Auguste MARCHOT

 

 

 

Charles Mathieu Édouard Auguste dit Auguste MARCHOT

 

basse chantante française

(Revin, Ardennes, 19 février 1821* – Nancy, Meurthe-et-Moselle, 10 octobre 1886)

 

Fils de Pierre Joseph MARCHOT (1797-1843), propriétaire, et de Marie Françoise Augustine MALCOTTE (1795-1859).
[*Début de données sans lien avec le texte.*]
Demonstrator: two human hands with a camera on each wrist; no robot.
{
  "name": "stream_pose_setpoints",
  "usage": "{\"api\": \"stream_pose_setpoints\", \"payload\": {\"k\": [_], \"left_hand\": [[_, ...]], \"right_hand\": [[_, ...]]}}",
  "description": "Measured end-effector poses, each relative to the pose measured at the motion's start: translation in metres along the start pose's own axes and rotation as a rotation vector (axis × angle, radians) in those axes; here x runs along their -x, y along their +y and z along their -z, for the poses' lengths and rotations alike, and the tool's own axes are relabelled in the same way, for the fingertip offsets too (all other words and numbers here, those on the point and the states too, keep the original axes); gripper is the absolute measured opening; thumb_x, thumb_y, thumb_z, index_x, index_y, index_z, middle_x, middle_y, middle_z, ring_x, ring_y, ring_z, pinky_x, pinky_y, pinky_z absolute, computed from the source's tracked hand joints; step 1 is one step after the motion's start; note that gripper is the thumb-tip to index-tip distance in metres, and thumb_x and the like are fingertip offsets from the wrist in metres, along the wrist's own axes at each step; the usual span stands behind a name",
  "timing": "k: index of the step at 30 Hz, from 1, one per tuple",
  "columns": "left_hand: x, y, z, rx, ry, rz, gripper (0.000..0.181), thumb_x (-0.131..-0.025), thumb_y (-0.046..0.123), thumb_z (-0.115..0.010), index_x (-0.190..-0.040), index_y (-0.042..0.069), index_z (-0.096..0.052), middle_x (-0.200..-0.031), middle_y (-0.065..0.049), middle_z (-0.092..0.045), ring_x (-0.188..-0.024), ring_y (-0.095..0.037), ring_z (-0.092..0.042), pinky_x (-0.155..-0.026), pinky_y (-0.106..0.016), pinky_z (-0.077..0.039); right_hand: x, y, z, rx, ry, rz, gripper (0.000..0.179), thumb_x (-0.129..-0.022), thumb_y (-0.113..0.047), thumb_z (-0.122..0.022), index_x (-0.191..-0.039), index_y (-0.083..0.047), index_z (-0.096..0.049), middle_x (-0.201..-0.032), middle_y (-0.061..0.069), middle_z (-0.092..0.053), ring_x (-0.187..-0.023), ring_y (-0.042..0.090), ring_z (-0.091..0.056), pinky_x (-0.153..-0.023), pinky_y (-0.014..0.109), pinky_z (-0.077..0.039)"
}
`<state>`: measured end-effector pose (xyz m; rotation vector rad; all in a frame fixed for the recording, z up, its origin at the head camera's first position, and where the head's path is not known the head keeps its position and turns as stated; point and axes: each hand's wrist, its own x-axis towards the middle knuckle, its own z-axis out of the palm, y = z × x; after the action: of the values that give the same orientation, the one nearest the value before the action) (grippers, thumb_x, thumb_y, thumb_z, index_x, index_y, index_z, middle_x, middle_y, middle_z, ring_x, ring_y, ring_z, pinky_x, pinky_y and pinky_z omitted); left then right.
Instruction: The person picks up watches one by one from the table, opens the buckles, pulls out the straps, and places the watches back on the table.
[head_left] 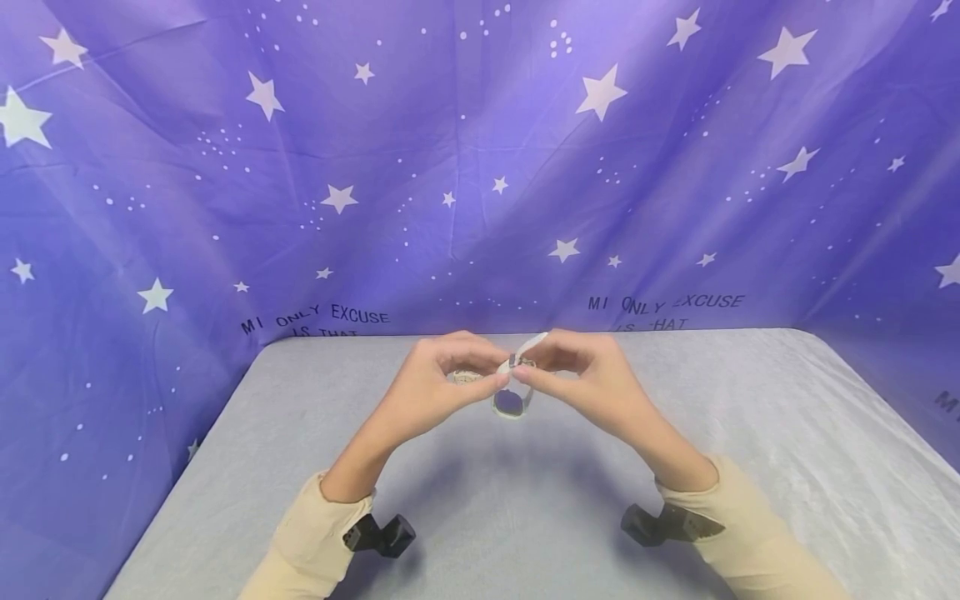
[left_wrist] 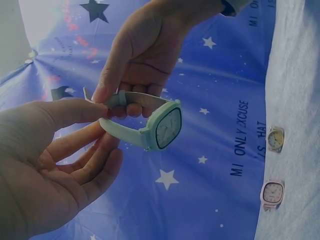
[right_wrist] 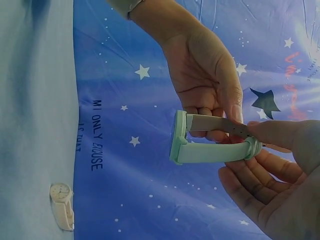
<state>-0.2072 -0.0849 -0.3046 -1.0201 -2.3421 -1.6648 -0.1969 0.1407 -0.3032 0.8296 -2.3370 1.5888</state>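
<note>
Between both hands, raised above the table, is a mint green wristwatch (head_left: pixel 510 403) with a rounded square face. Its strap forms a loop, and the two strap ends overlap at the buckle and keeper (right_wrist: pixel 253 148). A pale strap tail (head_left: pixel 533 343) sticks up past the fingers. The left hand (head_left: pixel 435 379) pinches the strap between thumb and fingertips from the left. From the right, the right hand (head_left: pixel 588 379) pinches it at the same spot, thumb tips nearly meeting. The watch face (left_wrist: pixel 168 126) hangs away from the fingers in the left wrist view.
On the grey cloth-covered table (head_left: pixel 300 400) lie other watches: a pink square one (left_wrist: pixel 273 193), a small gold-toned one (left_wrist: pixel 275 139) and a cream one (right_wrist: pixel 61 200). A purple curtain with white stars (head_left: pixel 457 167) hangs along the table's back edge.
</note>
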Motion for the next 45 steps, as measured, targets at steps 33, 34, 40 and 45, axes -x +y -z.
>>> {"api": "stream_pose_setpoints", "payload": {"k": [33, 34, 40, 45], "left_hand": [[0.003, 0.003, 0.009, -0.073, -0.029, -0.044, 0.020, -0.090, 0.010, -0.077, -0.110, 0.014, -0.078, -0.106, 0.003, -0.078, -0.091, -0.010, -0.072, -0.085, -0.033, -0.060], [0.003, 0.003, 0.009, -0.078, -0.030, -0.045, 0.020, -0.090, 0.010, -0.077, -0.110, 0.014, -0.078, -0.106, 0.003, -0.078, -0.091, -0.009, -0.072, -0.085, -0.034, -0.060], [0.003, 0.004, 0.011, -0.090, -0.041, -0.042, 0.021, -0.090, 0.010, -0.077, -0.109, 0.015, -0.079, -0.106, 0.004, -0.078, -0.092, -0.008, -0.072, -0.087, -0.037, -0.060], [0.003, 0.004, 0.013, -0.098, -0.044, -0.023, 0.022, -0.089, 0.011, -0.078, -0.110, 0.016, -0.078, -0.107, 0.004, -0.078, -0.093, -0.009, -0.072, -0.089, -0.037, -0.059]], "right_hand": [[0.002, 0.000, 0.001, -0.063, -0.006, 0.084, 0.020, -0.086, -0.001, -0.079, -0.104, -0.007, -0.077, -0.097, 0.005, -0.077, -0.088, 0.013, -0.072, -0.086, 0.034, -0.062], [0.002, 0.000, 0.001, -0.066, -0.007, 0.084, 0.020, -0.086, -0.001, -0.079, -0.104, -0.007, -0.077, -0.098, 0.006, -0.077, -0.088, 0.013, -0.072, -0.086, 0.034, -0.062], [0.001, 0.000, 0.002, -0.066, 0.002, 0.085, 0.021, -0.085, 0.001, -0.079, -0.104, -0.006, -0.077, -0.099, 0.007, -0.077, -0.090, 0.013, -0.071, -0.084, 0.034, -0.063], [0.001, 0.001, 0.003, -0.076, -0.004, 0.070, 0.021, -0.085, 0.000, -0.079, -0.105, -0.006, -0.077, -0.098, 0.007, -0.076, -0.090, 0.014, -0.070, -0.082, 0.034, -0.063]]}}
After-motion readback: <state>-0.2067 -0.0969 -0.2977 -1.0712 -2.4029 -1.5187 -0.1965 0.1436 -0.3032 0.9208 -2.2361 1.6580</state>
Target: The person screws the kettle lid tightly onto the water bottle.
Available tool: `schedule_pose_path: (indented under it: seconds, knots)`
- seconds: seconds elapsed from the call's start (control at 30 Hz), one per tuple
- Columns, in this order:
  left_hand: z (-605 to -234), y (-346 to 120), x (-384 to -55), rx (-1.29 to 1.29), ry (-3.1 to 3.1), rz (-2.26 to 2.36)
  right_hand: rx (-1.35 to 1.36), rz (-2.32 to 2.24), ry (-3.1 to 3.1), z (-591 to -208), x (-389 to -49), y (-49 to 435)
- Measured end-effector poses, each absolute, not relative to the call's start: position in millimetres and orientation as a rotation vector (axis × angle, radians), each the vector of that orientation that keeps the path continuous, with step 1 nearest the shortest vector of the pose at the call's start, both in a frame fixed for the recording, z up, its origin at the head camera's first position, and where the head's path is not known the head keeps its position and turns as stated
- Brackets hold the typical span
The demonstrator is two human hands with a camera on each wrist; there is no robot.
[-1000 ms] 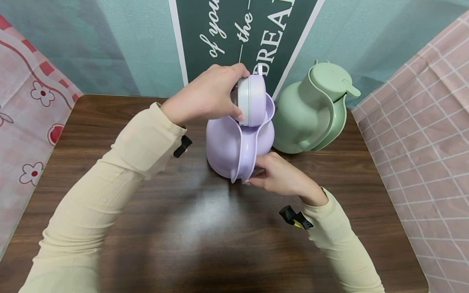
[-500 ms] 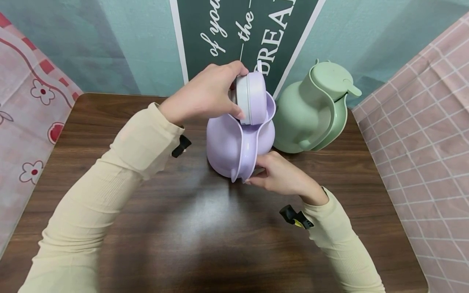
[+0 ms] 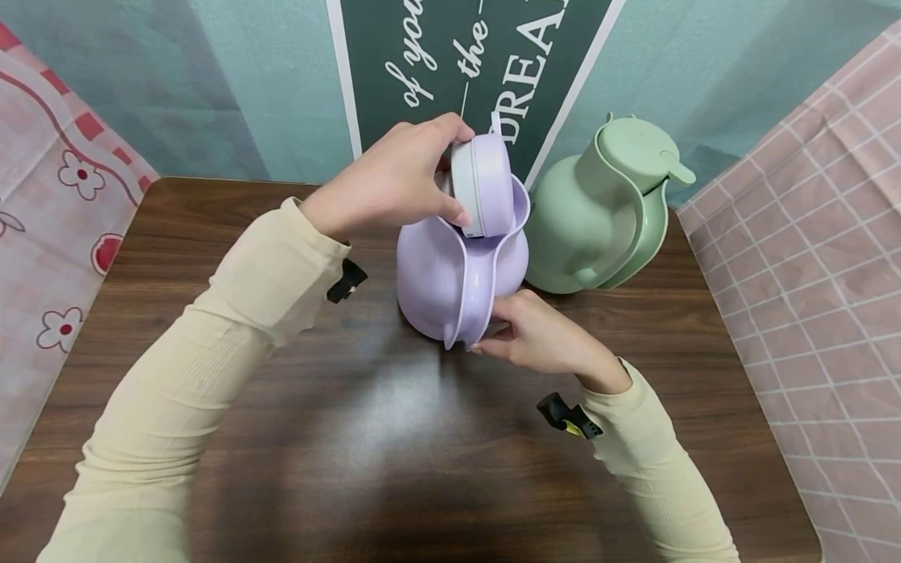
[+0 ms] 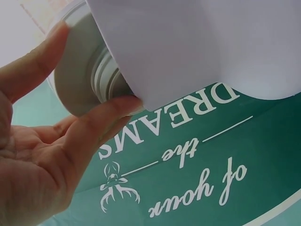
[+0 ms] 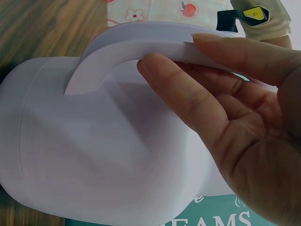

Epouse à Montmartre (Seine [auj. Paris 18e]) le 01 décembre 1859 Calixta Léonide TRIBOULET (Paris 11e, 17 mars 1829 – Paris 17e, 28 janvier 1910*) ; parents de Paul Emile MARCHOT (Montmartre, 18 décembre 1854 – Cosne-sur-Loire, Nièvre, 27 avril 1928), employé de banque [épouse 1. à Paris 16e le 08 mai 1897* (divorce le 03 février 1900) Dina BAER (Dambach, Bas-Rhin, 18 août 1869 –), couturière ; 2. à Paris 17e le 08 août 1901* Elena Marie Suzanne DORVILLE (Mortagne, Orne, 03 juillet 1868 –] ; et d'Auguste Albert MARCHOT (Montmartre, 02 février 1859 – ap. 1902), peintre [épouse à Paris 1er le 18 mai 1901* (divorce le 16 décembre 1901 Blanche ROUBOT (Clichy (Seine [auj. Hauts-de-Seine], 30 décembre 1857 –], négociante.

 

 

Il chanta à Nantes (1852) ; à Amsterdam ; à l’Opéra-Comique, où il fit un début peu remarqué en remplaçant au pied levé Jean-Baptiste Faure qui était indisposé (1854) ; au Théâtre-Lyrique, où il fut engagé pour deux saisons (1855-1856) ; puis en province et à l’étranger : Anvers (1858) ; Marseille ; Monnaie de Bruxelles (1860) ; Liège (1860) ; Lille ; Strasbourg ; La Nouvelle-Orléans (1870) ; Toulon (1870-1872) ; Besançon ; Nancy (1875-1876) ; Dijon (1877) ; enfin à Nancy à partir de 1878, où il finit sa carrière en tant que directeur du Théâtre municipal.

 

 

 

 

Sa carrière à l'Opéra-Comique

 

Il y a débuté en août 1854 dans Haydée (Malipieri).

 

 

Sa carrière au Théâtre-Lyrique

 

Il y débuta le 24 janvier 1855 en chantant la première de Robin des Bois (Gaspard) de Carl Maria von Weber [version française de Sauvage et Castil-Blaze du Freischütz].

 

Il y créa le 27 octobre 1855 les Lavandières de Santarem (Jean V, roi de Portugal) d’Auguste Gevaert.

 

Il y participa également à la première le 14 décembre 1855 du Solitaire de Michele Enrico Carafa.

 

Il y chanta Si j’étais roi ! (1856).